1
votes

Within Office.js, specifically Excel, you can add/register Event Handlers (which are technically Promises). So for instance, Microsoft's documentation gives this example:

await Excel.run(async (context) => {
    let sheet = context.workbook.worksheets;
    sheet.onAdded.add(onWorksheetAdd);

    await context.sync();
    console.log("A handler has been registered for the OnAdded event.");
});

I am currently working in Angular though so I want to "wrangle" all this async code into observable to have some sense of control over everything happening on the Excel document.

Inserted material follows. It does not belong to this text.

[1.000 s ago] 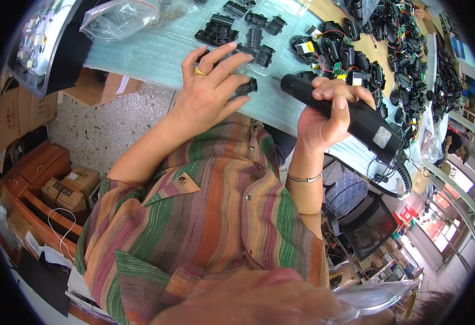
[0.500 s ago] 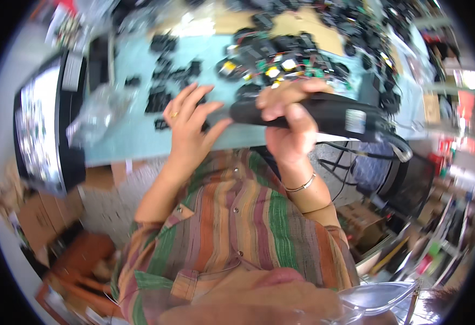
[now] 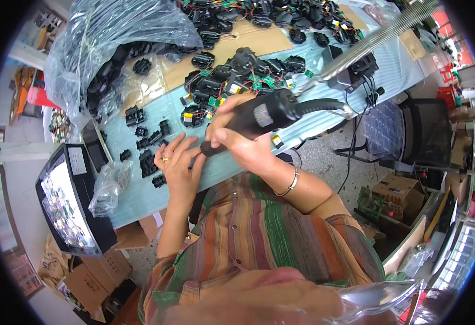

In the above example, we are listening to when User adds a new Worksheet. onWorksheetAdd will register that Event Handler so that when the User executes the action (adding a new worksheet), the onWorksheetAdd callback/promise will be called.

Below is what I currently have.

excel-worksheet.service.ts

registerOnAddWorksheetHandler() {
        return from(
            // @ts-ignore
            Excel.run((context) => {
                    let sheet = context.workbook.worksheets;
                    sheet.onAdded.add(this.excelEventHandlerService.onAddWorksheetHandler) ; // must pass Promise as argument

                    console.log("A handler has been registered for the OnAdded event.");
                }
                return context.sync();
            })
        );
    }

excel-event-handler.service.ts

 onAddWorksheetHandler(event): Promise<any> {
        return of(
            // @ts-ignore
            Excel.run((context) => {
                    console.log("Handler for worksheet onAdded event has been triggered. Newly added worksheet Id : " + event.worksheetId, event);

                return context.sync();
            })
        )
        .toPromise()
    }

Essentially, what I want is to wrap the event handler in an Observable so that my app.component.ts can register the information to my application.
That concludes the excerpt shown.